The New York Times highlighted New Rochelle in a March 28 story and showed how the curve had begun to flatten in the containment area. The Times said state and local health officials warned that it was too early to declare victory but that they were encouraged by how the measures first adopted in New Rochelle seemed to be showing success.

Strome said that while the data from New Rochelle were somewhat comforting, the challenging environment is bound to continue for weeks, at the least, and that when the crisis does eventually end, the residual effects are going to be hard to calculate.

One silver lining for Strome is how governments have shown they can collaborate under such dire circumstances. He’s been in city government in New Rochelle for 31 years, first as director of emergency services, then assistant city manager and city manager since 2002. His roles have all been non-partisan. He is appointed, not elected, but is no stranger to the political battles that often lead to inter-governmental skirmishes.

“I have been gratified by the way the state, the county and the local governments have worked together because that has not always been the case during normal times,” Strome said. “We’re all trying to put our heads together and do the best we can for our citizens.”

Strome said he had not been tested and had no plans to be tested. “I suppose if I went down and really pushed it, saying ‘I’m city manager and would like to be tested,’ I probably could be. But given the shortage of tests, they really need them for people who show symptoms — more than mild symptoms, in fact,” he said. “Those are the people who should be getting tested because there aren’t enough test kits at this point. So I’ve not been tested, but I feel wonderful.”
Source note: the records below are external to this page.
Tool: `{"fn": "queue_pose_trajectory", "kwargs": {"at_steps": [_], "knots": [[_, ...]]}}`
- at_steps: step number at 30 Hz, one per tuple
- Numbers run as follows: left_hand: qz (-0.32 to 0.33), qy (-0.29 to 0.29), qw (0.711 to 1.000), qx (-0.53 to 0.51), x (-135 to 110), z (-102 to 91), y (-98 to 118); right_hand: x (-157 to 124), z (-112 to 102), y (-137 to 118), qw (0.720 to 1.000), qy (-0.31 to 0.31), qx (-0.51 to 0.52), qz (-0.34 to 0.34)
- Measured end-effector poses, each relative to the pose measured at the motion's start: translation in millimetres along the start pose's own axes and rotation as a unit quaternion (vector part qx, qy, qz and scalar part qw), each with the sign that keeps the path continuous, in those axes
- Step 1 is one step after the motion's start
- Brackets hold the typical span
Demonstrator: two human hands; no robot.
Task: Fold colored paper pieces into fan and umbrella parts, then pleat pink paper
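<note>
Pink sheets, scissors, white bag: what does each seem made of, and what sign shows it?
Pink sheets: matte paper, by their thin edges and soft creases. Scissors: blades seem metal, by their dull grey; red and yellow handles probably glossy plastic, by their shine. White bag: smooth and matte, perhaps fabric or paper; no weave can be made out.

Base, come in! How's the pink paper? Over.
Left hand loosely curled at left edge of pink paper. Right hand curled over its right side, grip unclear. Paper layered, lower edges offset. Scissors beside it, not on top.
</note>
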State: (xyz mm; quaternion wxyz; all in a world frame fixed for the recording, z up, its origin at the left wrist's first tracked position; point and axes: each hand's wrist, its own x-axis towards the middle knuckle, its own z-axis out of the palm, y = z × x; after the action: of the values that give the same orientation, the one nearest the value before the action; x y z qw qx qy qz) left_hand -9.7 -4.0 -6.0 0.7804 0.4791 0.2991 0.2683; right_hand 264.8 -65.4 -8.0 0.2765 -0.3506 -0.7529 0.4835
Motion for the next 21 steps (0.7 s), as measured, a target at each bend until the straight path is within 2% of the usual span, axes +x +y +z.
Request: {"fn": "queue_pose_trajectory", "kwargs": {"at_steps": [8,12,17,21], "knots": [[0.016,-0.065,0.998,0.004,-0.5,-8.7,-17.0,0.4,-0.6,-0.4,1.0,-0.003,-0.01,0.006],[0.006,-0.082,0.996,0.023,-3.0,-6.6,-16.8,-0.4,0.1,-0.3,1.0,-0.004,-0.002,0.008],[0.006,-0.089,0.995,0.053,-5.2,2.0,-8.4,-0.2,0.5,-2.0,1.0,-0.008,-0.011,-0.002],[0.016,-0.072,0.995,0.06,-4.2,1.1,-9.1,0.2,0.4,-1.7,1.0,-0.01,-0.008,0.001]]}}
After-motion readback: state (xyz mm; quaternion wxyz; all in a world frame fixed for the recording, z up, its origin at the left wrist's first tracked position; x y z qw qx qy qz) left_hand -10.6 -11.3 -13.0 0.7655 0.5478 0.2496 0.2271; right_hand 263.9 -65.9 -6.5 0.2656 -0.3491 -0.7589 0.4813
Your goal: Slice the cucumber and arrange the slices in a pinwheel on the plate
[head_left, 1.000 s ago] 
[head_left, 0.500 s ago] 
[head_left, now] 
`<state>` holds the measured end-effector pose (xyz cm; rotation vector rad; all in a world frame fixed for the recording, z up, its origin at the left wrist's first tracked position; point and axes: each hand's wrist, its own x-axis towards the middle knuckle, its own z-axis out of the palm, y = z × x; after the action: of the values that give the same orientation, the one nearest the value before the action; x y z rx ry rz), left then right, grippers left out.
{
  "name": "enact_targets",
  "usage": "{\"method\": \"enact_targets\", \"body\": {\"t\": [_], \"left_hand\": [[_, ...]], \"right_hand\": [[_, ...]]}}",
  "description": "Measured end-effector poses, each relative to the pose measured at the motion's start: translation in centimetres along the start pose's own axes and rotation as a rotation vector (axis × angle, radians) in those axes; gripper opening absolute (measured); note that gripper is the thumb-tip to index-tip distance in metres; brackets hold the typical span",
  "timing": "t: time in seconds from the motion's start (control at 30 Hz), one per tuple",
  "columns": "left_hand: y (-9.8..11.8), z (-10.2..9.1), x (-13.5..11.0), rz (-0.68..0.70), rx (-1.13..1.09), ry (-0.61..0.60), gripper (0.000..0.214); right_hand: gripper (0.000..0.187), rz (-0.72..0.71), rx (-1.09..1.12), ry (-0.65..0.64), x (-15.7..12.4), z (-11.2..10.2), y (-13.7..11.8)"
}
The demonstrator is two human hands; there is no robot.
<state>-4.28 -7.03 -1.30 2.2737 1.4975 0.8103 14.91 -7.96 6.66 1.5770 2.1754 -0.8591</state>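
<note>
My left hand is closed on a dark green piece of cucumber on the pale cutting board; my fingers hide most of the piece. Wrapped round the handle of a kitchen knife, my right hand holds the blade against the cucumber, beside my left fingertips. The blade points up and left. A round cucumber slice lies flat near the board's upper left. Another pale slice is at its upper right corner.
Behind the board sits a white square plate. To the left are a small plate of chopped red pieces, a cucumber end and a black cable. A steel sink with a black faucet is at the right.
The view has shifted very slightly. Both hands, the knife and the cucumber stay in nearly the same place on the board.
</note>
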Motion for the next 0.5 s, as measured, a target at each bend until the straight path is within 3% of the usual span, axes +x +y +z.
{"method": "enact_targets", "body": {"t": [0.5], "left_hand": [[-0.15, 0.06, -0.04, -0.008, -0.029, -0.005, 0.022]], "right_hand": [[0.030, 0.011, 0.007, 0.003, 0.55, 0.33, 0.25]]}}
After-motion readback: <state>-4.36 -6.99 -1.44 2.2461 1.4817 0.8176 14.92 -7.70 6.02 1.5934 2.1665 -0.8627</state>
Strome became interested in city government because that was one of his beats at the radio station. He took an entry-level position and went to graduate school at nearby Pace University for a master’s in public administration. He is former president of the New York State City/County Managers Association and past president of the Municipal Administrators Association of Metropolitan New York. He’s won numerous awards from community organizations, including the New Rochelle Chamber of Commerce, the Calabria Society and the Boys’ and Girls’ Club of New Rochelle.